Problem to solve — After locating the line that contains "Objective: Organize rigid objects" in the records below, write out exactly that line and each line after it through the one that contains "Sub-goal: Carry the", and nothing else.

^^^^^^^^

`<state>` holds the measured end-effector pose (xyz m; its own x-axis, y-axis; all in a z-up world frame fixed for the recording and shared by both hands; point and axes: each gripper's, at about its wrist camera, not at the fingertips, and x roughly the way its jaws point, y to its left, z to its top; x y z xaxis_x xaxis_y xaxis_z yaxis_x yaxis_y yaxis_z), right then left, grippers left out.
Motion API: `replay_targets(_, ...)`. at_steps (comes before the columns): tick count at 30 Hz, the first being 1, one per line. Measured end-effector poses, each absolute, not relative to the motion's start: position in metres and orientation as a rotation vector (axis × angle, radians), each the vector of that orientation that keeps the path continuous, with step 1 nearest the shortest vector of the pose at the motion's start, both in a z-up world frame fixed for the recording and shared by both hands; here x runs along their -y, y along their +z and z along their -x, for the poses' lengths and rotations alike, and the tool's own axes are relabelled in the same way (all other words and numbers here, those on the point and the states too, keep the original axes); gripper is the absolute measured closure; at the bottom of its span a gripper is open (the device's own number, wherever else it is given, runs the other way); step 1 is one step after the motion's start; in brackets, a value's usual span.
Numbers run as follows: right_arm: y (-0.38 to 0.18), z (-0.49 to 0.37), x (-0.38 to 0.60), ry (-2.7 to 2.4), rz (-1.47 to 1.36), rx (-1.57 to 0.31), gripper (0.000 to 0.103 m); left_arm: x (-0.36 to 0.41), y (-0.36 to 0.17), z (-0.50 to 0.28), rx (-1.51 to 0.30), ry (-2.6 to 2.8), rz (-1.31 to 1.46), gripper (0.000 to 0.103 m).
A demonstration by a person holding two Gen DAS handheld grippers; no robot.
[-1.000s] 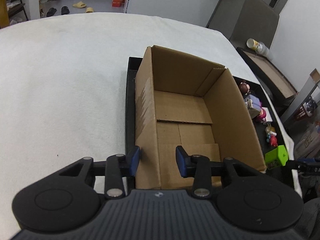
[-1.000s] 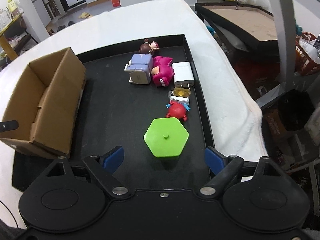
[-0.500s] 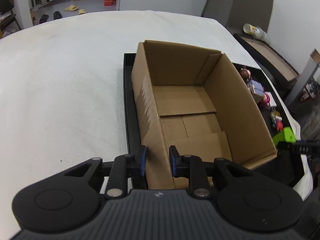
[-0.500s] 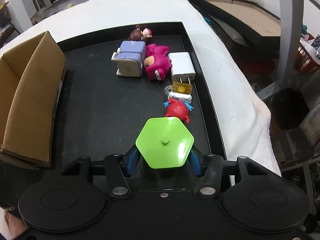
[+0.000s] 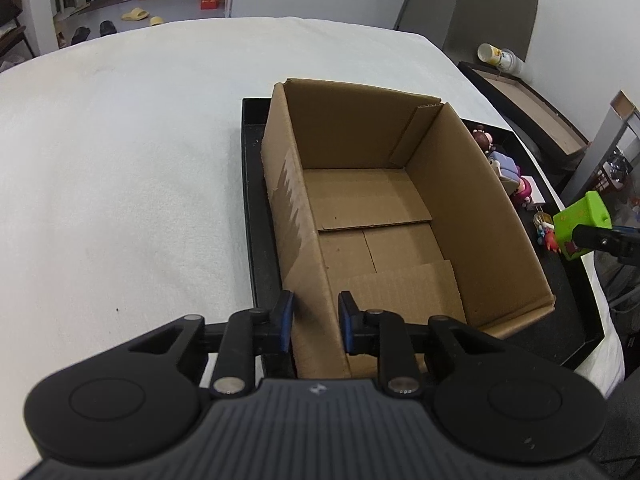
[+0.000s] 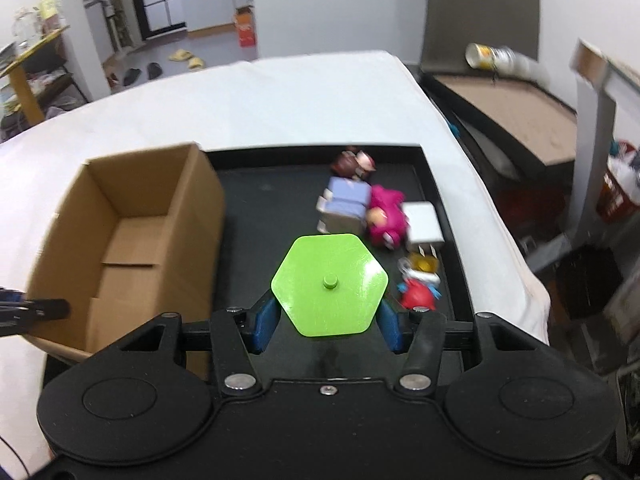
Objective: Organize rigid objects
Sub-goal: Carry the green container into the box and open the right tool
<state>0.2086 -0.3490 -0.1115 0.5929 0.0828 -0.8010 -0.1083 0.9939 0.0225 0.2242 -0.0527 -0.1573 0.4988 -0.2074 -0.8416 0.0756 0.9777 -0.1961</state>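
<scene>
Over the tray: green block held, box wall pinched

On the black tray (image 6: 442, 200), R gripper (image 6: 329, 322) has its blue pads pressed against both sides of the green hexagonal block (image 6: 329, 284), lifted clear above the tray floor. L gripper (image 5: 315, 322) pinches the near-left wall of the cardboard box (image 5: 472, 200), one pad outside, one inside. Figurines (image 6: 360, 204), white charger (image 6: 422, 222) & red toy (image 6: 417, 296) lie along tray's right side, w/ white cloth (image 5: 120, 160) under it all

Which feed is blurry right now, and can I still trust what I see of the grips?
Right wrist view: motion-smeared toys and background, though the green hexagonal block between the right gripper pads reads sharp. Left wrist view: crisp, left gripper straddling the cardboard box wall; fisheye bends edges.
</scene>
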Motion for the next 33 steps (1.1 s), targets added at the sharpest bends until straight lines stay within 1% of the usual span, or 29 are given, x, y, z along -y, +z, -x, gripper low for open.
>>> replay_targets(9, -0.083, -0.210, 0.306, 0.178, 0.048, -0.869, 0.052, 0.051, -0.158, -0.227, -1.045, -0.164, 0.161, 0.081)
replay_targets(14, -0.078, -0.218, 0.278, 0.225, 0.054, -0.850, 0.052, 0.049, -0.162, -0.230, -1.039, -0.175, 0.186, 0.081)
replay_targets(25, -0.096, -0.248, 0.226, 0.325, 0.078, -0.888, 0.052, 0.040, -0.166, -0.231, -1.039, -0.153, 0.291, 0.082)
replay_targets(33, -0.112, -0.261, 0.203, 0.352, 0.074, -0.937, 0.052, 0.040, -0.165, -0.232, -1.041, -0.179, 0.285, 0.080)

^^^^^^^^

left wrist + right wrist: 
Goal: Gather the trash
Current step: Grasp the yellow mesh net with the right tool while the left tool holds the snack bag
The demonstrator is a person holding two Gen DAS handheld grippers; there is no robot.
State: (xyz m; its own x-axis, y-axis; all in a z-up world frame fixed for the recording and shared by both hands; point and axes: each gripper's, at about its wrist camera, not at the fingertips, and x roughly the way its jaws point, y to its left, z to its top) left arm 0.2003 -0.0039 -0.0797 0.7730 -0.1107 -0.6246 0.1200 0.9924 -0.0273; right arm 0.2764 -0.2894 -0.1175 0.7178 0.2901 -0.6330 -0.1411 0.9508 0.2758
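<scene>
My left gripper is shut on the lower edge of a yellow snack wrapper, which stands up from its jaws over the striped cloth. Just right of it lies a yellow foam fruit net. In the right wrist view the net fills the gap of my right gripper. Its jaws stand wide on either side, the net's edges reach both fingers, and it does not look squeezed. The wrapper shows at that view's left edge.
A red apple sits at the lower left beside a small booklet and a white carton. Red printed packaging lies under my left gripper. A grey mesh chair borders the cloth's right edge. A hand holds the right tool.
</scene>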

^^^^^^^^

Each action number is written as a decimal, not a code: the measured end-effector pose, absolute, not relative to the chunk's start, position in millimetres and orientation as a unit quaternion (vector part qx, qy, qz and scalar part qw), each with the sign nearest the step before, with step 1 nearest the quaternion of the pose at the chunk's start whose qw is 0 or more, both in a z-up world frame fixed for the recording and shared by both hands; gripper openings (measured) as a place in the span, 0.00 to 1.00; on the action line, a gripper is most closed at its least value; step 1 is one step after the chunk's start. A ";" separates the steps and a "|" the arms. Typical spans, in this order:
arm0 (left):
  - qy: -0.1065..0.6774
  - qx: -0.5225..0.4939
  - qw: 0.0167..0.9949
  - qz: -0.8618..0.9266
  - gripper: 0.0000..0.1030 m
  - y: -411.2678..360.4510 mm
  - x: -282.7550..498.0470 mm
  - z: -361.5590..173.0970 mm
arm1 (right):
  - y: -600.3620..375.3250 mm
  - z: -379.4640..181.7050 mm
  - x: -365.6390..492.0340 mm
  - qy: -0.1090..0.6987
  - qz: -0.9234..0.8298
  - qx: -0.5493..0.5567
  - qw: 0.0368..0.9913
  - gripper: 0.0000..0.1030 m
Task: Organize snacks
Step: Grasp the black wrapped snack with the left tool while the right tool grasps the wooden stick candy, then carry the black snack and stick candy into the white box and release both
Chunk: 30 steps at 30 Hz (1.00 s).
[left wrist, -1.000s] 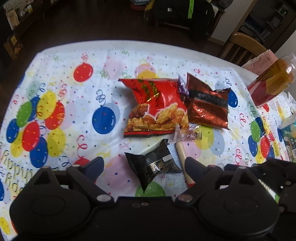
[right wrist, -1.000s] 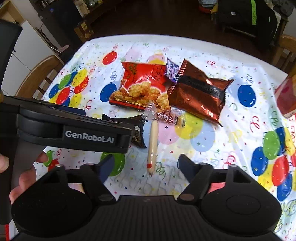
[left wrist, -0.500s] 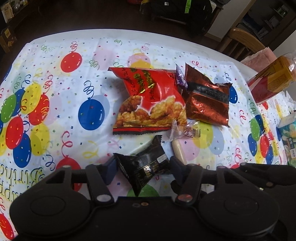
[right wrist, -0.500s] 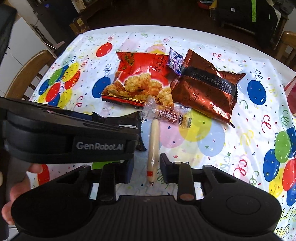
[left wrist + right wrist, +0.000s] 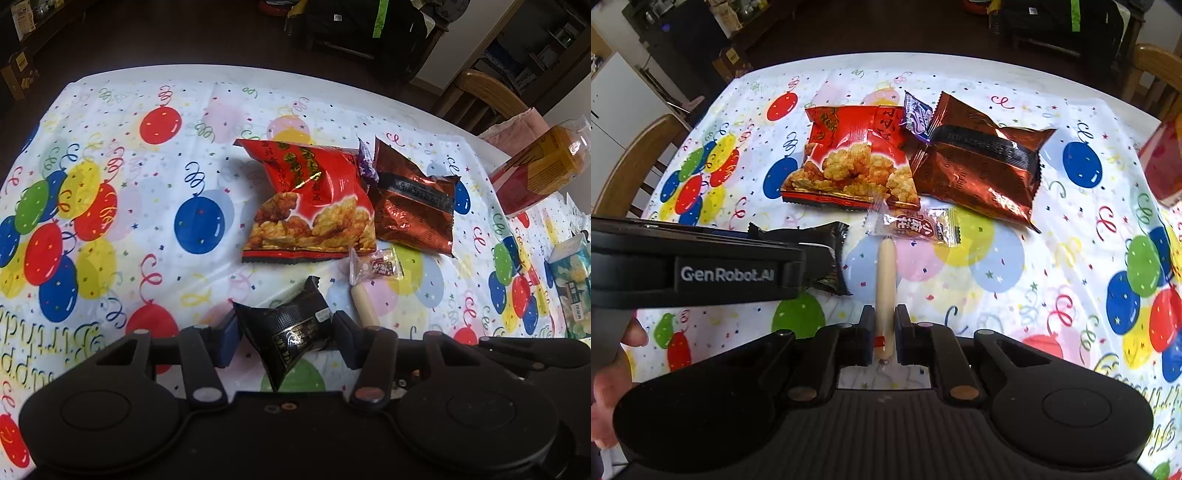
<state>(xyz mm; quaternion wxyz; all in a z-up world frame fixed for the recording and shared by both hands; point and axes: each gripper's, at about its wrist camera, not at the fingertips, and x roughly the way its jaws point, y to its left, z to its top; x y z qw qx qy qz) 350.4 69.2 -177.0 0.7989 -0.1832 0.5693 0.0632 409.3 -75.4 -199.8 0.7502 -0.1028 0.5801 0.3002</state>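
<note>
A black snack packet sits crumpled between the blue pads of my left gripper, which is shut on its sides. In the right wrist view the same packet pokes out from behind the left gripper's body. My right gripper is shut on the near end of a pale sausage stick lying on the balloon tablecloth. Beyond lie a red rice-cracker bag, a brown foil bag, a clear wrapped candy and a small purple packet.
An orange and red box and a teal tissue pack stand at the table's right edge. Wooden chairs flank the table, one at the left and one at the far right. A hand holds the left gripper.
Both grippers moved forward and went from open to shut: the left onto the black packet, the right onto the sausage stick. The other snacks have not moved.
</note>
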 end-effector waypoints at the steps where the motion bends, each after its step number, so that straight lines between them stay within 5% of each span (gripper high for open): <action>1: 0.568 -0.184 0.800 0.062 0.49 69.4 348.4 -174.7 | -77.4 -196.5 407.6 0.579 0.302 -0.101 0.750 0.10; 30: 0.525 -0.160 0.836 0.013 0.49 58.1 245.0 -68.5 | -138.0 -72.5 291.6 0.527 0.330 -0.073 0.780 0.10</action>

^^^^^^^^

Your solution —
Objective: Organize rigid objects
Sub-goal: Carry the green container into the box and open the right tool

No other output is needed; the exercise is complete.